- _What you have to do_: The answer is to be the full listing, unchanged in every line.

─── Given data

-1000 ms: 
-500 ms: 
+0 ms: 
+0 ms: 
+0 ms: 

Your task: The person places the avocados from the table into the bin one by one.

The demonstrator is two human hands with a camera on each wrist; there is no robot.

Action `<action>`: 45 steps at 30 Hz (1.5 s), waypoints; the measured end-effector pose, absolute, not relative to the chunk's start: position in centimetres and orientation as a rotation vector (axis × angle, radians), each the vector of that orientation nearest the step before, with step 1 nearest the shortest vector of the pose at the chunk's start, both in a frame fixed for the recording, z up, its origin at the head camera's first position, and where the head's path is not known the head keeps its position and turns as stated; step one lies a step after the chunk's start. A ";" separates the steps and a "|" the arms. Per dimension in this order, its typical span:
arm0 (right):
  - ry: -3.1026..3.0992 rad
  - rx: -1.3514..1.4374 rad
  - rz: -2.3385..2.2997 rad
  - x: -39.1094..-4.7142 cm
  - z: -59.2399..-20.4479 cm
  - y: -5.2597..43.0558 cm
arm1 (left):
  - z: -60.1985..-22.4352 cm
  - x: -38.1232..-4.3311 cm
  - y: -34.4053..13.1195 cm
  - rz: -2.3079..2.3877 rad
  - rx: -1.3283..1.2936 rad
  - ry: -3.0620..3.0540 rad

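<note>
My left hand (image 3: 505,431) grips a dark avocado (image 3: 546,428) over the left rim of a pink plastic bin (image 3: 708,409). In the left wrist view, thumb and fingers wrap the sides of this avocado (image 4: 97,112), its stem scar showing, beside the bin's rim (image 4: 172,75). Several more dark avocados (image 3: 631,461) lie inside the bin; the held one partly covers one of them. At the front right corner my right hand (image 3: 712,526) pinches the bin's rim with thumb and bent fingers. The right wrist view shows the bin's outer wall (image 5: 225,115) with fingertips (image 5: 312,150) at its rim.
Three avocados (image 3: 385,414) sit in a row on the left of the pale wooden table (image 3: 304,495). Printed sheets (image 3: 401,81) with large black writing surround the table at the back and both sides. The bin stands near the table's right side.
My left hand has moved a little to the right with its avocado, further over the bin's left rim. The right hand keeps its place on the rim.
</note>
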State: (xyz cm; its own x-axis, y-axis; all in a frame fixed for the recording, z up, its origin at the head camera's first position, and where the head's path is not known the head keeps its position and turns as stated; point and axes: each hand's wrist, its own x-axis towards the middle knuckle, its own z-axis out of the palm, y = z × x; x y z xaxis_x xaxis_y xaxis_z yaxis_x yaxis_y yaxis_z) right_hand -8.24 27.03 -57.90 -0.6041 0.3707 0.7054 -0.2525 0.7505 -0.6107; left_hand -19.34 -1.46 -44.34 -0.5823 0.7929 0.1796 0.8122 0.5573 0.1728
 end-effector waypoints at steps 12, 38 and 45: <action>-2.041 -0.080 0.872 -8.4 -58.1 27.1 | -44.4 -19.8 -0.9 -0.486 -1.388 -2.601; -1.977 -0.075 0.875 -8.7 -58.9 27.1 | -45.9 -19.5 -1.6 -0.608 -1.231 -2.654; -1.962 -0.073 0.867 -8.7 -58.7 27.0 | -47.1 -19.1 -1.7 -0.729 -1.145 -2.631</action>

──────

- _Task output_:
-1000 ms: 
-500 ms: 
+0 ms: 
+0 ms: 
+0 ms: 

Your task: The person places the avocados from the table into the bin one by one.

The demonstrator is two human hands with a camera on each wrist; there is no robot.

Action `<action>`: 45 steps at 30 Hz (1.5 s), waypoints; the measured end-effector pose, absolute, not relative to the chunk's start: position in centimetres and orientation as a rotation vector (axis × angle, radians), each the vector of that orientation nearest the step before, with step 1 nearest the shortest vector of the pose at the chunk's start, both in a frame fixed for the recording, z up, its origin at the head camera's first position, and where the head's path is not known the head keeps its position and turns as stated; step one lies a step after the chunk's start. A ";" separates the steps and a "|" the arms. Per dimension in this order, its typical span:
arm0 (right):
  - ry: -3.1026..3.0992 rad
  - rx: -1.3514..1.4374 rad
  - rz: -2.3385..2.2997 rad
  - x: -39.1094..-4.7142 cm
  - z: -59.2399..-20.4479 cm
  - y: -5.2597..43.0558 cm
arm1 (left):
  - z: -60.1985..-22.4352 cm
  - x: -38.1232..-4.3311 cm
  - y: -34.4053..13.1195 cm
  - rz: -2.3079..2.3877 rad
  - rx: -1.3283..1.2936 rad
  - ry: -3.0620..3.0540 rad

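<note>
My left hand (image 3: 505,431) grips a dark avocado (image 3: 546,428) over the left rim of a pink plastic bin (image 3: 708,409). In the left wrist view, thumb and fingers wrap the sides of this avocado (image 4: 97,112), its stem scar showing, beside the bin's rim (image 4: 172,75). Several more dark avocados (image 3: 631,461) lie inside the bin; the held one partly covers one of them. At the front right corner my right hand (image 3: 712,526) pinches the bin's rim with thumb and bent fingers. The right wrist view shows the bin's outer wall (image 5: 225,115) with fingertips (image 5: 312,150) at its rim.
Three avocados (image 3: 385,414) sit in a row on the left of the pale wooden table (image 3: 304,495). Printed sheets (image 3: 401,81) with large black writing surround the table at the back and both sides. The bin stands near the table's right side.
My left hand has moved a little to the right with its avocado, further over the bin's left rim. The right hand keeps its place on the rim.
</note>
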State: (xyz cm; its own x-axis, y-axis; all in a frame fixed for the recording, z up, its origin at the head camera's first position, and where the head's path is not known the head keeps its position and turns as stated; point and axes: each hand's wrist, its own x-axis towards the middle knuckle, its own z-axis out of the palm, y = z × x; x y z xaxis_x xaxis_y xaxis_z yaxis_x yaxis_y yaxis_z) right_hand -8.24 27.03 -57.90 -0.6041 0.3707 0.7054 -0.2525 0.7505 -0.6107; left_hand -19.34 -1.46 -44.34 -0.5823 0.7929 0.1796 0.8122 0.5573 0.1728
 end-effector waypoints at steps 12, 38 and 45: <action>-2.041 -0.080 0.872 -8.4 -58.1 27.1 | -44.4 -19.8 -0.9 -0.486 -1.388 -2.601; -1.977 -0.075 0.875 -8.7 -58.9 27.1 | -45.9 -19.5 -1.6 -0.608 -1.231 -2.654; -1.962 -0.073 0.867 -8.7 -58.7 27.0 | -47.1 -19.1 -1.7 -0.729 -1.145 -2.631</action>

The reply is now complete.